In November, the Monday after Equitana in Melbourne, a small group of dedicated, passionate and committed professional coaches from around the country got together for a unique 3 day seminar, the Coaching Excellence Alliance Workshop.
The purpose of the event was education and professional development, but also to foster collaboration, community and encourage a wider discussion around what we teach what we do, and why, as well as what we can do better as coaches.
This was an intensive 3 days, covering topics such as product and business development, marketing skills, advertising, sales. Guest speakers presented sessions such as Curtiss Bayliss sharing techniques and methods to protect and use your voice correctly when teaching in outdoor, windy, dusty environments. Trudi Pavlovksy shared a half day session looking at the ways we as people learn, and how a coach, as an educator, can teach more effectively. Dr Andrew McLean shared an outline of the science of learning theory, and how that ties into equine biomechanics, and therefore, how we teach riding, which had everyone’s minds racing for hours afterwards.
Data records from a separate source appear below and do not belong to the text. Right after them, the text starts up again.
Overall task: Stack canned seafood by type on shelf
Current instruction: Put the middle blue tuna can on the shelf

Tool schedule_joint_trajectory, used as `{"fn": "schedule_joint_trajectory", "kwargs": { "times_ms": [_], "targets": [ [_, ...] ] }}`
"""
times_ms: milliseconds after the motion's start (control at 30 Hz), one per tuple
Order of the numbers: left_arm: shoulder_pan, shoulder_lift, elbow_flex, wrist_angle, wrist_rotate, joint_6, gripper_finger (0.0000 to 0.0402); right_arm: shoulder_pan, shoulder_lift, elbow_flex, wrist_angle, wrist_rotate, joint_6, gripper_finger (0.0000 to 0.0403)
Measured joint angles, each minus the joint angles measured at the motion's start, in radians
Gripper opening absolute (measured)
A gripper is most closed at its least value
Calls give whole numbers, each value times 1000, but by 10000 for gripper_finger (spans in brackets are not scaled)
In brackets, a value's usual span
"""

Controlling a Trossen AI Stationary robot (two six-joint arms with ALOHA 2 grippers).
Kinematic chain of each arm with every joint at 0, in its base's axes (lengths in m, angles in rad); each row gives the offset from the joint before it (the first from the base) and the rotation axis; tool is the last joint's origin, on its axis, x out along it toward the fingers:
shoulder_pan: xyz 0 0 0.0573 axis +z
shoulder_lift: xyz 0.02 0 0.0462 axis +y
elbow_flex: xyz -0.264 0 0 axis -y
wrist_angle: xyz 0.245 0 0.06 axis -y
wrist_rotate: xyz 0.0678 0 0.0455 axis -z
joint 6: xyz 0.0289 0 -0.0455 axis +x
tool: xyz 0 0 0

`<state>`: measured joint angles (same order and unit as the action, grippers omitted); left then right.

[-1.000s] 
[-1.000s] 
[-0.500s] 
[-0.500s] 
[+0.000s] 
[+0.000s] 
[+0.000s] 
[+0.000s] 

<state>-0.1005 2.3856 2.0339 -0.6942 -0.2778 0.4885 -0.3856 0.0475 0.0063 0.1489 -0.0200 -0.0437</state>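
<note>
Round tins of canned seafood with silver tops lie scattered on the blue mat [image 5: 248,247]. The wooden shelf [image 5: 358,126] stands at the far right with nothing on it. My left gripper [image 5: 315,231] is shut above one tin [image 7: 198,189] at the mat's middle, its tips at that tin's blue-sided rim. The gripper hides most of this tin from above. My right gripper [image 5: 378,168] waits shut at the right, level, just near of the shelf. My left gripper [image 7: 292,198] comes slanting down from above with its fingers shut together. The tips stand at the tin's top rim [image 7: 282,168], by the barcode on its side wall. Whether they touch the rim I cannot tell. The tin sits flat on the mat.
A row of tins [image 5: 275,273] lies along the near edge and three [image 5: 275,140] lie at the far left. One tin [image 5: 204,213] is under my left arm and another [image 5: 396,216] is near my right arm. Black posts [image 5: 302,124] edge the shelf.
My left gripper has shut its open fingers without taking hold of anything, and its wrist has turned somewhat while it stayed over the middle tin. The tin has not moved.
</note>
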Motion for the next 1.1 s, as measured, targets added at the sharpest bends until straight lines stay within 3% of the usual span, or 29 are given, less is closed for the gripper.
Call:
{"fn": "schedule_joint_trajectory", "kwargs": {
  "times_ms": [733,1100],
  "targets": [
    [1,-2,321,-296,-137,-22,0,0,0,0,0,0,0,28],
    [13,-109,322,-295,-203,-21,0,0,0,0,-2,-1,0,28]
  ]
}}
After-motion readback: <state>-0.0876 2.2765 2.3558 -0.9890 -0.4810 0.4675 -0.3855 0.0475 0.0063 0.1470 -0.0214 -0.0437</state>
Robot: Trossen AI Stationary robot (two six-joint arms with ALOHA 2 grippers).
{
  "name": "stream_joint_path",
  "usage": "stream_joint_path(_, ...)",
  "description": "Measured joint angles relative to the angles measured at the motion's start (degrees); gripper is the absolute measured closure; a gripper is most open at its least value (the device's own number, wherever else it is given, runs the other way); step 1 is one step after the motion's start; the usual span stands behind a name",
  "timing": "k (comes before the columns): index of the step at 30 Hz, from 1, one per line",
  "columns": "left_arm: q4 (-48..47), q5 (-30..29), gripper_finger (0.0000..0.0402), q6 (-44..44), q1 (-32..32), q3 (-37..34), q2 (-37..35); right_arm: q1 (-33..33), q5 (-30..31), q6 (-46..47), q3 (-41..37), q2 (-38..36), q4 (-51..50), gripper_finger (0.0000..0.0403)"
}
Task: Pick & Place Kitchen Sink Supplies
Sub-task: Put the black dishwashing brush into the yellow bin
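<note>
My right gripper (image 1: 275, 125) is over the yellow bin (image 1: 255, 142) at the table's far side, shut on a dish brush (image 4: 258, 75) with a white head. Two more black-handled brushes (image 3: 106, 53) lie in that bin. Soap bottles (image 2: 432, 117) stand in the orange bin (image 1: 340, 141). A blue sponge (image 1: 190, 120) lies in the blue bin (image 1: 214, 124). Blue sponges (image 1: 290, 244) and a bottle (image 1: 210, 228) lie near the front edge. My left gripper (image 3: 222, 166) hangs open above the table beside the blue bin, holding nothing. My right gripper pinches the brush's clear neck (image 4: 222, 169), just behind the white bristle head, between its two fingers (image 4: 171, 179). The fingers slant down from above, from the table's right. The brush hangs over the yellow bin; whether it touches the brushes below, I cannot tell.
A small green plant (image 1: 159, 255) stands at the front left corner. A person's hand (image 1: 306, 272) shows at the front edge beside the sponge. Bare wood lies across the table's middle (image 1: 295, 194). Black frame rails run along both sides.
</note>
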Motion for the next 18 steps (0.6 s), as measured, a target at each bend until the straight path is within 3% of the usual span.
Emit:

The participants were open, encouraging, questioning, and most of all excited to be able to participate in discussions that will directly influence their work and their business. One outcome from the 3 days was that each participant had not only defined their niche, but developed a product specifically to help that niche and importantly, now has the tools to be able to promote and sell their services.
A lot of coaches feel like they are not taken seriously by their clients, or even by their friends. Many feel like this can never be more than a serious hobby for them.
If as coaches, you want to be taken seriously, as a profession that is respected, it needs to come from you first. Too many coaches have had their passion for what they do leaked out of them, simply by not feeling supported, feeling alone, and not knowing how to run what they do as a proper business.
We do the best we can with what we have.
It’s time that the coaches working in the industry now took responsibility for doing what they can to do better.
As a coach, you have a massive responsibility to your clients. You can choose to be the kind of coach who disables and enables their clients, the kind of coach who doesn’t ask why the rider isn’t following their instructions or progressing like they should be. Or you can choose to be the kind of coach who empowers their students, no matter their age, encouraging them to learn, to test, to question, to make good decisions that are based on not only their safety, but also the welfare of their horse.
You can choose to hang onto a client who has outgrown your skill set, or you can encourage them to seek out their next teacher so they can keep learning.
You can deliver your service in the same way as everyone else does, simply because that’s the way it’s “always been done”, or you can look to what your clients really need, how they want to be taught, and what outcomes they are looking for and tailor your service to better suit that.
You can continue to undervalue and undercharge for your skill set, and grow to hate what you do, or you can choose to not only respect yourself, but your clients as well, and deliver the very best education and training you can.
The Coaching Excellence Alliance is not here as an alternative to the very good instructing qualifications that are already available. CEA is a professional development community, treating riding coaches and educators as the highly skilled professionals that they are. It is called an “alliance” for a reason, this is about the people, the community, within the space looking at what we have now and asking the question what can we do better? How do we do better?
This workshop was an experiment, and the result far surpassed my expectations. The plan is to continue with these events bi-annually, with guest speakers and more opportunities for support and collaboration between professional coaches. The people I had the absolute privilage to work with- the presenters and the participants- absolutely blew me away with their commitment, their passion, their openess to learn and their drive. Most of all, their love for the horses and their clients, the work that they did, brought tears to my eyes.
We do the best we can with what we have. Let’s work out together how we can make what we have even better.